You can do online schema changes with FDB, it all depends on what you do with the FDB primitives.

A great example of how to best utilize FDB is Permazen [1], described well in its white paper [2].

Permazen is a Java library, so it can be utilized from any JVM language e.g. via Truffle you get Python, JavaScript, Ruby, WASM + any bytecode language. It supports any sorted K/V backend so you can build and test locally with a simple disk or in memory impl, or RocksDB, or even a regular SQL database. Then you can point it at FoundationDB later when you're ready for scaling.

Permazen is not a SQL implementation. Instead it's "language integrated" meaning you write queries using the Java collections library and some helpers, in particular, NavigableSet and NavigableMap. In effect you write and hard code your query plans. However, for this you get many of the same features an RDBMS would have and then some more, for example you get indexes, indexes with compound keys, strongly typed and enforced schemas with ONLINE updates, strong type safety during schema changes (which are allowed to be arbitrary), sophisticated transaction support, tight control over caching and transactional "copy out", watching fields or objects for changes, constraints and the equivalent of foreign key constraints with better validation semantics than what JPA or SQL gives you, you can define any custom data derivation function for new kinds of "index", a CLI for ad-hoc querying, and a GUI for exploration of the data.
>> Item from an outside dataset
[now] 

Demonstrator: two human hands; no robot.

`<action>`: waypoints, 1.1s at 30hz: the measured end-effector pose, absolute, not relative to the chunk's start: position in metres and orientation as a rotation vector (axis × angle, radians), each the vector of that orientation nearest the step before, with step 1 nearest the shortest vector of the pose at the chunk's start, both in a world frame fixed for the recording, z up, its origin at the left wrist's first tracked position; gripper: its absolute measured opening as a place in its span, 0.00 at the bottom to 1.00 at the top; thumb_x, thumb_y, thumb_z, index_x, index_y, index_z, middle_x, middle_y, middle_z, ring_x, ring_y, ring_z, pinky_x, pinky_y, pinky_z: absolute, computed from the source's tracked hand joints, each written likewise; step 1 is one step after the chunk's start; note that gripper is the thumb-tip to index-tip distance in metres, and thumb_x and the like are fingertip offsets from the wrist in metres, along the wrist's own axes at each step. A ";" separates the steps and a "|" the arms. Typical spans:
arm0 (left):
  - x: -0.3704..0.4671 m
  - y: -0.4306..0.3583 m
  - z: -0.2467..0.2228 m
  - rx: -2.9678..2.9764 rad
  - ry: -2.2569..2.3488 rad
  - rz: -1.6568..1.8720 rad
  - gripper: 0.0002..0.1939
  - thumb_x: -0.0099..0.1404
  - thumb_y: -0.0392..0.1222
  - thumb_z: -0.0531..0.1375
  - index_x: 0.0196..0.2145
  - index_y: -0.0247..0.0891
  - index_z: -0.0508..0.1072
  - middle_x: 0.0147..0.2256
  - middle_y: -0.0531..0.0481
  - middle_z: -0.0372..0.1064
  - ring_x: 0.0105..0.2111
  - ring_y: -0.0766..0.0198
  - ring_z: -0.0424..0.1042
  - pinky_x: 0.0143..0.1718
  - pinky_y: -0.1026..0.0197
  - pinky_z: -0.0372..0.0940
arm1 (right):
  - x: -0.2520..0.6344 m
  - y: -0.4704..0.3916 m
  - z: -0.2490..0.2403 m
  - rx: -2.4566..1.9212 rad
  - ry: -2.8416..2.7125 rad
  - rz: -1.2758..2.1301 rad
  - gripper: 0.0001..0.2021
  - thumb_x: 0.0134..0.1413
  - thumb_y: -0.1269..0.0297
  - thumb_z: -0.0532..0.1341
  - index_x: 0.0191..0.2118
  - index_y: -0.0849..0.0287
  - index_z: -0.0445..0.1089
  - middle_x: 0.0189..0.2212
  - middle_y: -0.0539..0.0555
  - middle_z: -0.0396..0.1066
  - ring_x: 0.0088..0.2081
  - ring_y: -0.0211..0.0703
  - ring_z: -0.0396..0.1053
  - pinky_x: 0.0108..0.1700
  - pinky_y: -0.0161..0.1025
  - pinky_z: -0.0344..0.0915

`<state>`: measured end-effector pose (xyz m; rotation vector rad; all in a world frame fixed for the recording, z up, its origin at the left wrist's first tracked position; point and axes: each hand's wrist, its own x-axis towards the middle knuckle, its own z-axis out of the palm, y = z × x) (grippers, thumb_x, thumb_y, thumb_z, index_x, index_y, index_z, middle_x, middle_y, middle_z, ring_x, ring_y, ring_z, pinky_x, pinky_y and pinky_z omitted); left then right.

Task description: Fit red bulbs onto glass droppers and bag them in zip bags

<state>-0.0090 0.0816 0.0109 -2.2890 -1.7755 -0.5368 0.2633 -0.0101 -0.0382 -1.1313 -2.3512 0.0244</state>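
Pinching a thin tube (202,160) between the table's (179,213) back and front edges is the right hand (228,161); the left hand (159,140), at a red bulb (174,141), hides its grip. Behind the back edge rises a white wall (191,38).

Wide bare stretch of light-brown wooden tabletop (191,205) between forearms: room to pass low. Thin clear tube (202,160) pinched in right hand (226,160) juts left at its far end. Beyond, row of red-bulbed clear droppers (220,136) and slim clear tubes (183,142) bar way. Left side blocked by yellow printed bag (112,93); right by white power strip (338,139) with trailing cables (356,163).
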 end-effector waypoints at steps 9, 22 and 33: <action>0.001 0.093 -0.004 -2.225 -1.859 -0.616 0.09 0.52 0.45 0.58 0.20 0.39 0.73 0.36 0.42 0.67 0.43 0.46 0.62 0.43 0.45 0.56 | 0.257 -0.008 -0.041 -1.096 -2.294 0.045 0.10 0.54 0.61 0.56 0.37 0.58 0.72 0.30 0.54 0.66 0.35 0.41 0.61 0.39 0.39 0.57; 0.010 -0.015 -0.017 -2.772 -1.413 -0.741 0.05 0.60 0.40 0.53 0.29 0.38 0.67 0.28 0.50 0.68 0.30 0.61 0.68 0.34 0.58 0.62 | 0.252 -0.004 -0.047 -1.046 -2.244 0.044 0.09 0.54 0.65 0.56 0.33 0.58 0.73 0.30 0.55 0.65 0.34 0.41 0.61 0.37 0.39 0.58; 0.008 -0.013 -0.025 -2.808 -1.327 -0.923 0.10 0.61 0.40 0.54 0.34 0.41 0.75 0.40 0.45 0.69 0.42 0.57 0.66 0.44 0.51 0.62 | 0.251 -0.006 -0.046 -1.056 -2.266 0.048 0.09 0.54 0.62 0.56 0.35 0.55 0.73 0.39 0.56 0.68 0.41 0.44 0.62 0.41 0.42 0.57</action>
Oh yes, it also has a Raft implementation, so if you want multi-cluster FDB with Raft-driven failover you could do that too (iirc, FDB doesn't have this out of the box).
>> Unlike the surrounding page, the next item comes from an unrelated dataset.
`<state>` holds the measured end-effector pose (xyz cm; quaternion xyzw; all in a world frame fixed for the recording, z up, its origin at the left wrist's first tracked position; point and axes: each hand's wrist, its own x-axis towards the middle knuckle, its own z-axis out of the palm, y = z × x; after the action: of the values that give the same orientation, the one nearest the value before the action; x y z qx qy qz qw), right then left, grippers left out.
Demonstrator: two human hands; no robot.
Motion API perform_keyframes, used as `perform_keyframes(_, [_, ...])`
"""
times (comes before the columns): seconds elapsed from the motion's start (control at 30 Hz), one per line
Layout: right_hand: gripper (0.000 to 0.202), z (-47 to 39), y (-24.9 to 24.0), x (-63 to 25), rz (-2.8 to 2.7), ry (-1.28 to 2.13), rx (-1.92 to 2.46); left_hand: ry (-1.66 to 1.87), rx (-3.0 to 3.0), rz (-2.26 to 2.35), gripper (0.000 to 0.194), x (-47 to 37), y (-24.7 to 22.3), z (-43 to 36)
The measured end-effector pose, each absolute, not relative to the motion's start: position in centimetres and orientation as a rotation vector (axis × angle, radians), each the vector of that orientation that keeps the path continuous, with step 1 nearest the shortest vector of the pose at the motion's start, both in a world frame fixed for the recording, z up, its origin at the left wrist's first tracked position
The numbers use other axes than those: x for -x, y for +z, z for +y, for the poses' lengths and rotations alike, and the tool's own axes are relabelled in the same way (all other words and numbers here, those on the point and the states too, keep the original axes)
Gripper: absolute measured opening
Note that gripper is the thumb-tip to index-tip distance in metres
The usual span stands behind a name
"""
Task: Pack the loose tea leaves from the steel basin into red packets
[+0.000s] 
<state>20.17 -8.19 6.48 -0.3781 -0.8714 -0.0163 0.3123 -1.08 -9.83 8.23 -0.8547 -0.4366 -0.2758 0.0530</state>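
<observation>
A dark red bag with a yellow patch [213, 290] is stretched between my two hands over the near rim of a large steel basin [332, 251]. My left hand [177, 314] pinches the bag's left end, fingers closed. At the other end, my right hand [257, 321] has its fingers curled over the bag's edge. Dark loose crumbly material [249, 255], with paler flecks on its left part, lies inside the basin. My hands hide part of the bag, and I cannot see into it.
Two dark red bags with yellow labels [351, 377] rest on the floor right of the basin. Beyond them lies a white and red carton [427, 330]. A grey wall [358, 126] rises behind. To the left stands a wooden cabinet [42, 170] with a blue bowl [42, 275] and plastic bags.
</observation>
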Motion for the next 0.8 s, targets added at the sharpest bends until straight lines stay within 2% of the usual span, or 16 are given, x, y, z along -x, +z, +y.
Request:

And because the K/V format is stable, it has some helpers to write in memory stores to byte arrays and streams, so you can use it as a serialization format too.
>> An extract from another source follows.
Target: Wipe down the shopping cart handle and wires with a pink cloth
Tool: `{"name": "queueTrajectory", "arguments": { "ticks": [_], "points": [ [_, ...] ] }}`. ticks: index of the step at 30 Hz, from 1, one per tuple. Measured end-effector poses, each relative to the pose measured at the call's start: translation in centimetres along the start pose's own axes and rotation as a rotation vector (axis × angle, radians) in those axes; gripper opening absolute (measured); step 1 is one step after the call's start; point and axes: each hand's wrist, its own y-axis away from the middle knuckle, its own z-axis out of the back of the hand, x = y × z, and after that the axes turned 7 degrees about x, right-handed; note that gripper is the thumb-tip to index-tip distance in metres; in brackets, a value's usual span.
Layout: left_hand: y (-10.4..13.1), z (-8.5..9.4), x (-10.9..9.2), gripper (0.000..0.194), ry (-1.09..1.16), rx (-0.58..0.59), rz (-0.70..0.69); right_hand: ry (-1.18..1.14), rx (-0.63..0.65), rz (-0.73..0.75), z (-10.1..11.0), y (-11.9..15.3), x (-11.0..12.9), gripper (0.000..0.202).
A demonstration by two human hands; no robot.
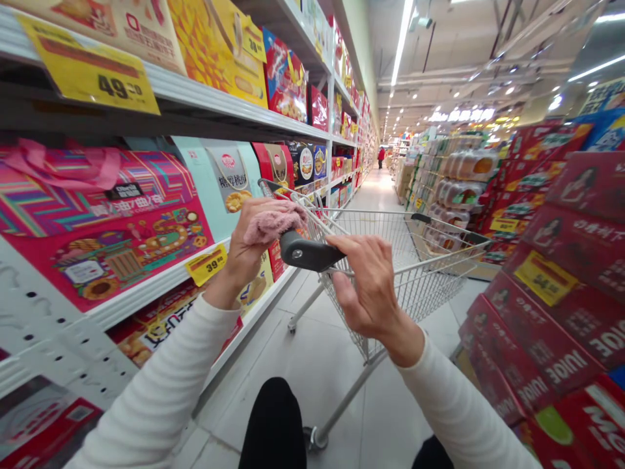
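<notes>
A wire shopping cart stands in front of me, turned at an angle, and its basket shows bare wire. My left hand is closed on a crumpled pink cloth, pressed against the far left part of the cart's handle. Nearer to me is the handle's dark grey end piece. My right hand is wrapped round the cart's frame at the right side of that end piece, with the thumb below and the fingers on top.
Shelves with boxed goods and yellow price tags run along the left. Stacked red cartons rise close on the right, with packs of bottles beyond. Far down the aisle a person in red stands on the pale tiled floor.
</notes>
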Motion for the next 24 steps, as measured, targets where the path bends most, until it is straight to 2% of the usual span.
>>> {"name": "queueTrajectory", "arguments": {
  "ticks": [2,4,6,8,10,14,18,19,21,23,24],
  "points": [
    [-0.3,-0.8,1.0,0.037,0.045,-0.036,0.023,-0.06,-0.032,-0.02,-0.9,-0.8,0.6,0.034],
    [-0.4,-1.8,1.9,0.034,0.041,-0.067,0.064,-0.107,-0.107,-0.042,-1.5,-1.0,0.1,0.03],
    [-0.1,-2.8,1.9,0.033,0.028,-0.093,0.061,-0.123,-0.193,-0.061,-1.8,-1.0,-0.7,0.031],
    [0.5,-3.8,0.5,0.033,0.028,-0.123,0.01,-0.119,-0.243,-0.074,-1.6,-0.8,-1.5,0.033],
    [1.1,-4.8,-1.9,0.035,0.035,-0.161,-0.056,-0.114,-0.258,-0.091,-1.2,-0.6,-2.2,0.035],
    [1.6,-6.1,-6.1,0.043,0.037,-0.144,-0.194,-0.129,-0.256,-0.117,-0.1,0.3,-3.5,0.035],
    [0.1,-6.8,-7.7,0.064,0.099,-0.101,-0.251,-0.191,-0.283,-0.143,1.3,1.3,-5.3,0.038],
    [-0.4,-7.0,-7.8,0.06,0.109,-0.099,-0.236,-0.203,-0.289,-0.153,1.7,1.5,-5.7,0.04],
    [-1.5,-7.7,-8.1,0.038,0.102,-0.091,-0.215,-0.221,-0.313,-0.17,2.5,1.8,-6.5,0.042],
    [-2.3,-8.4,-8.2,0.021,0.087,-0.072,-0.246,-0.25,-0.343,-0.173,3.3,2.0,-7.2,0.044],
    [-2.6,-8.8,-8.0,0.018,0.083,-0.061,-0.274,-0.268,-0.357,-0.169,3.7,2.1,-7.5,0.044]
  ]
}}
FDB has something a bit like this in its Record layer, but it's nowhere near as powerful or well thought out. Permazen is obscure and not widely used, but it's been deployed to production as part of a large US 911 dispatching system and is maintained.

Incremental schema evolution is possible because Permazen stores schema data in the K/V store, along with a version for each persisted object (row), and upgrades objects on the fly when they're first accessed.

[1] https://permazen.io/

[2] https://cdn.jsdelivr.net/gh/permazen/permazen@master/permaze...

SamReidHughes|2 years ago

100%. I don't have the time to read the paper but online schema changes, with the ability to fail and abort the entire operation if one row is invalid, are basically the same problem as background index building.

If instead of using some generic K/V backend, it made use of specific FDB features, it might be even better. Conflict ranges and snapshot reads have been useful for me for some background index building designs, and atomic ops have their uses.

> Oh yes, it also has a Raft implementation, so if you want multi-cluster FDB with Raft-driven failover you could do that too (iirc, FDB doesn't have this out of the box).

I don't know what you mean by this. Multiple FDB clusters?

rdtsc|2 years ago

> First, FDB is clearly designed for “read often, update rarely” workloads, in a relative sense. It produces multiple consistent replicas which are consistently queryable at a past time stamp

For reading it has a 5 second snapshot timeout that gets in the way. One can stitch multiple transactions together but that could mean losing snapshot isolation without further tricks.

In other words, even just for read-mostly workloads it has a few warts.

preseinger|2 years ago

do you think the things you mention were deliberate design decisions?

mrtracy|2 years ago

They absolutely were, yes. There are very valuable application profiles where FoundationDB's design is excellent, and you can see that from its internal usage at large companies like Apple and Snowflake.

mike_hearn|2 years ago

Yes, one of the nice things about FDB is it has extensive design docs. Optimizing for reading more often than writing is obviously a pretty normal design choice, outside of log ingestion you'll normally be reading more than writing. There are people using FDB for logs (snowflake iirc?) and it's been optimized for that sort of use case more in recent years, but it's not like it was an unreasonable choice.